» ACTIVITY:
Return the lines below that carry the word "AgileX".

Saved entries:
▼

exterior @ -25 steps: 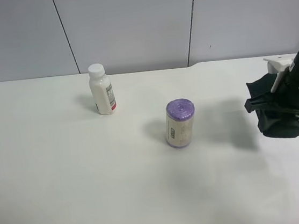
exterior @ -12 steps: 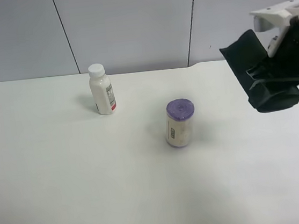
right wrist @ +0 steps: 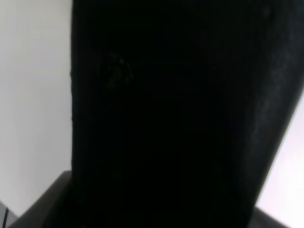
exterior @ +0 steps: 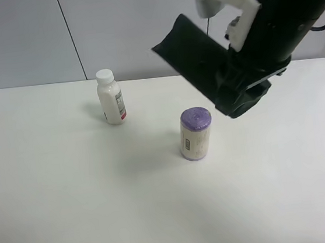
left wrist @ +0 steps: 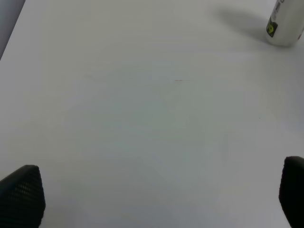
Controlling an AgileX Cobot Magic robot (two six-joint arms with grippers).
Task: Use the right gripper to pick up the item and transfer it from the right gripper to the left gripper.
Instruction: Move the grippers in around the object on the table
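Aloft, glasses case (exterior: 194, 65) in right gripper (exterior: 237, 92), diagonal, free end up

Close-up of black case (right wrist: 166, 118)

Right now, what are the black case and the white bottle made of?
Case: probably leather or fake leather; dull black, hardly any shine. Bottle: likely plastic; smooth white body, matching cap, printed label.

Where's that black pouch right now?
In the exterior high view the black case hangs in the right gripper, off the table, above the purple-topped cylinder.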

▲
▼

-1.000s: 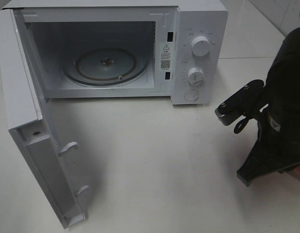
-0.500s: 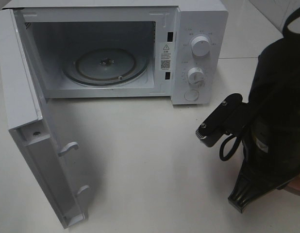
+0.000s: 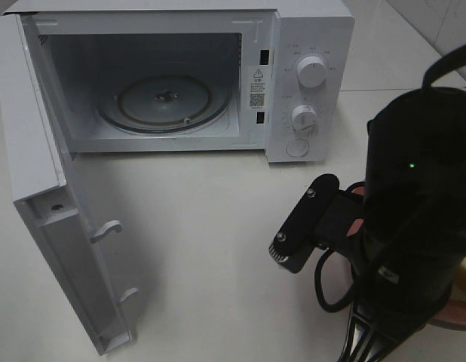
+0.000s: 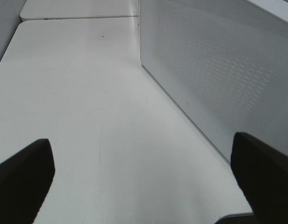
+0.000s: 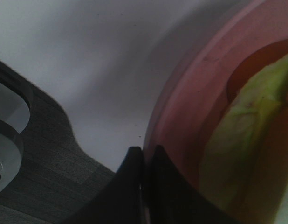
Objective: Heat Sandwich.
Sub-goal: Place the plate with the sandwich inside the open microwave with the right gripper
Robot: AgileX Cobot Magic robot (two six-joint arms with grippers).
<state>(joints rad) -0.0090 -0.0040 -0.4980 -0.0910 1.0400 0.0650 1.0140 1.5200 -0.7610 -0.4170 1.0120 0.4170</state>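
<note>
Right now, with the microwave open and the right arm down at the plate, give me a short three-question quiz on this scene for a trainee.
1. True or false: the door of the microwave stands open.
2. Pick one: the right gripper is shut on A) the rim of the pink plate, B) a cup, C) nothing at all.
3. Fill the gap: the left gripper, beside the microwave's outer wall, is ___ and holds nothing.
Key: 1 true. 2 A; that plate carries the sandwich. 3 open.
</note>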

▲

» SOLVED PROBLEM:
Controlling an AgileX Cobot Magic robot (two six-joint arms with grippers).
Robot: AgileX Cobot Magic robot (two six-joint arms with grippers).

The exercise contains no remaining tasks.